**Prompt:**
Copy exactly the lines of the data below that run from the line holding "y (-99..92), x" through the line holding "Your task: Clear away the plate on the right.", both ends included.

**Provided records:**

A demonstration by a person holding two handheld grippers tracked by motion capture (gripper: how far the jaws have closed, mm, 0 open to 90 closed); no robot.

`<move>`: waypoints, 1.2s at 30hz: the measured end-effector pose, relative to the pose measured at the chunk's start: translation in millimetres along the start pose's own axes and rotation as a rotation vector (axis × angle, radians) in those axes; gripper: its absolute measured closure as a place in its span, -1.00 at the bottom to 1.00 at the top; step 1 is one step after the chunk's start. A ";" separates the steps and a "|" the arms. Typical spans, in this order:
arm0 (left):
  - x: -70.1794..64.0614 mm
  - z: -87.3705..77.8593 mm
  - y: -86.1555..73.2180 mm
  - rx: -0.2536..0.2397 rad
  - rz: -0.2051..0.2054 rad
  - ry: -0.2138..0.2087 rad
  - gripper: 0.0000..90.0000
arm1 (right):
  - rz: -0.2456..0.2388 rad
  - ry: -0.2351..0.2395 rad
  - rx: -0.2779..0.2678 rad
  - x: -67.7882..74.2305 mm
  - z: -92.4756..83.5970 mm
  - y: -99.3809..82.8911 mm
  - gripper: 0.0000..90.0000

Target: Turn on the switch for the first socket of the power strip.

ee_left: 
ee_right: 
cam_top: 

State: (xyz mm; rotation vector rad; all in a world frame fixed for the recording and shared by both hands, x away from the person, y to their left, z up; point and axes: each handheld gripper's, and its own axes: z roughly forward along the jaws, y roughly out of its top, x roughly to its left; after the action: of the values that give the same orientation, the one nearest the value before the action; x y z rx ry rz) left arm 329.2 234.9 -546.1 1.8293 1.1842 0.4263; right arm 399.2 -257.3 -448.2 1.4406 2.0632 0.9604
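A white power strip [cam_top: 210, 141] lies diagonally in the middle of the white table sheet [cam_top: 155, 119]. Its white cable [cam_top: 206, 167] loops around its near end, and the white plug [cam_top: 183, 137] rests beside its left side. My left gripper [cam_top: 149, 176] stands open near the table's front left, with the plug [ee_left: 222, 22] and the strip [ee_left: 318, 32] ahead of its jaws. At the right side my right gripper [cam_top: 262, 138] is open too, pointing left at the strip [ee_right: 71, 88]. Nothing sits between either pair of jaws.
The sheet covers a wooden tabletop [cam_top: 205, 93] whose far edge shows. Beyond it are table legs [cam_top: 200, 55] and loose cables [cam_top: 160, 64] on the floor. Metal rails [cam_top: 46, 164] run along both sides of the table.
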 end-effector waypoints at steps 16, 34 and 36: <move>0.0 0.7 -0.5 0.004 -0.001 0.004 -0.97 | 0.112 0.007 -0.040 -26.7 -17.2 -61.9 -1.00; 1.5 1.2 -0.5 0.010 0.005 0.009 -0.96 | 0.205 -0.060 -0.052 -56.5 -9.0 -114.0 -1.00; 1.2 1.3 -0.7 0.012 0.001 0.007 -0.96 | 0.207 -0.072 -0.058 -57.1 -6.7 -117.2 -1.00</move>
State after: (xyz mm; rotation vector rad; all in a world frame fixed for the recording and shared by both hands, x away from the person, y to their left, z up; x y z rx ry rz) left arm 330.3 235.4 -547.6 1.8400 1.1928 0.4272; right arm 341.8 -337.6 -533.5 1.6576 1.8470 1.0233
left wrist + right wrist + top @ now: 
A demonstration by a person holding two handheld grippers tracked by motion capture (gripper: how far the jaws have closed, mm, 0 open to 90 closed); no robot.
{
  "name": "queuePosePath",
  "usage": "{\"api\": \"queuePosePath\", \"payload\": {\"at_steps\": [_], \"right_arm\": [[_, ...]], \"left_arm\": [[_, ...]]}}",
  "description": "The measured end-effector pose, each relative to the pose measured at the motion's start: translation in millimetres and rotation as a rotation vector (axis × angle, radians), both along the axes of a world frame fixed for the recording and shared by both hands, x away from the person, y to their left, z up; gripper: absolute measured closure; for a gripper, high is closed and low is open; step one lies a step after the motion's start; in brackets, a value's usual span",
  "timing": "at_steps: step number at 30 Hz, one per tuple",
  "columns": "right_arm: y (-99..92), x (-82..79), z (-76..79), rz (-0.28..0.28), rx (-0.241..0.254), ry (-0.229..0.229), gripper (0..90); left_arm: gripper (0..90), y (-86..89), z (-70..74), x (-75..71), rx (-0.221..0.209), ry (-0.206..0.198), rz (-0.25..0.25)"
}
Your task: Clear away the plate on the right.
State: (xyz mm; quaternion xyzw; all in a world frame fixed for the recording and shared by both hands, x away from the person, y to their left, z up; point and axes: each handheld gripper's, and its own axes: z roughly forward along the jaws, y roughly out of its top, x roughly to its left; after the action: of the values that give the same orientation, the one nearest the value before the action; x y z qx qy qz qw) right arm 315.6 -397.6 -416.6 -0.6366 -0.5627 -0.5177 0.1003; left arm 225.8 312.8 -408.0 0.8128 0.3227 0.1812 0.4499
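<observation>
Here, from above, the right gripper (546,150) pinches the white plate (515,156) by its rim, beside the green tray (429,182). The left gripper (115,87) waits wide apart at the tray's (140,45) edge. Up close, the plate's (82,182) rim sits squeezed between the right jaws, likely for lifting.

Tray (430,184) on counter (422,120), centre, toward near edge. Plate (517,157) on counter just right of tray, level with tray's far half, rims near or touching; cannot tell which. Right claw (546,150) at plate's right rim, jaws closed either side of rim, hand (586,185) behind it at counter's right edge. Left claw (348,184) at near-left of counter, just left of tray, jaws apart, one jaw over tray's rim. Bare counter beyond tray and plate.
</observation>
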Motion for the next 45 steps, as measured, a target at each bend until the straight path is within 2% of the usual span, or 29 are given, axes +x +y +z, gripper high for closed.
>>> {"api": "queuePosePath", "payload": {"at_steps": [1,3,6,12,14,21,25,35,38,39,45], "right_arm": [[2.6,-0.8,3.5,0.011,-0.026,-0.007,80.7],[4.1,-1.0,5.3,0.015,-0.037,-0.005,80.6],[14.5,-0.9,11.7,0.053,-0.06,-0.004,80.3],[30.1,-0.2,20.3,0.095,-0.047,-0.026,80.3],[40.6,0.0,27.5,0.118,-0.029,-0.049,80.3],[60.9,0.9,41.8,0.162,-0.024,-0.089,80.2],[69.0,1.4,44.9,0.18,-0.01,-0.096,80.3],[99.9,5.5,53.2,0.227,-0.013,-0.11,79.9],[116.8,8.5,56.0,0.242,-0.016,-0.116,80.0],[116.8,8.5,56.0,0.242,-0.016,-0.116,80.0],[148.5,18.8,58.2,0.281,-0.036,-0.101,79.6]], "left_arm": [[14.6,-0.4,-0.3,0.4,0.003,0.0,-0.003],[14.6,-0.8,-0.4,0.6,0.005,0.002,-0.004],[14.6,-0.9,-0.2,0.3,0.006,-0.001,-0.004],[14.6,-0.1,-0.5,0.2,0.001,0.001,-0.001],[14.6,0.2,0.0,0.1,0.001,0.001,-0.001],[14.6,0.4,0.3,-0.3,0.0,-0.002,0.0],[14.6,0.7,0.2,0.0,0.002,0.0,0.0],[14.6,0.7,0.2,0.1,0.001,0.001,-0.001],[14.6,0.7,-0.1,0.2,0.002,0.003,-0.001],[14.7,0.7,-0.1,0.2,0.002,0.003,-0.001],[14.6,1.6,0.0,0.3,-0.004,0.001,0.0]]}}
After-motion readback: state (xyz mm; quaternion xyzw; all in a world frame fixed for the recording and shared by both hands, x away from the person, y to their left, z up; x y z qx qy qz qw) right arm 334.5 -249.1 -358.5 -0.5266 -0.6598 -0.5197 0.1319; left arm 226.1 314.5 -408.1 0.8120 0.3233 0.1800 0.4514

**Finished exercise:**
  "columns": "right_arm: y (-99..92), x (-82..79), z (-76..79), rz (-0.28..0.28), rx (-0.241..0.254), ry (-0.229..0.229), gripper (0..90); left_arm: gripper (0..90), y (-86..89), z (-70..74), x (-75..71), rx (-0.221..0.209), ry (-0.206..0.198), rz (-0.25..0.25)"
}
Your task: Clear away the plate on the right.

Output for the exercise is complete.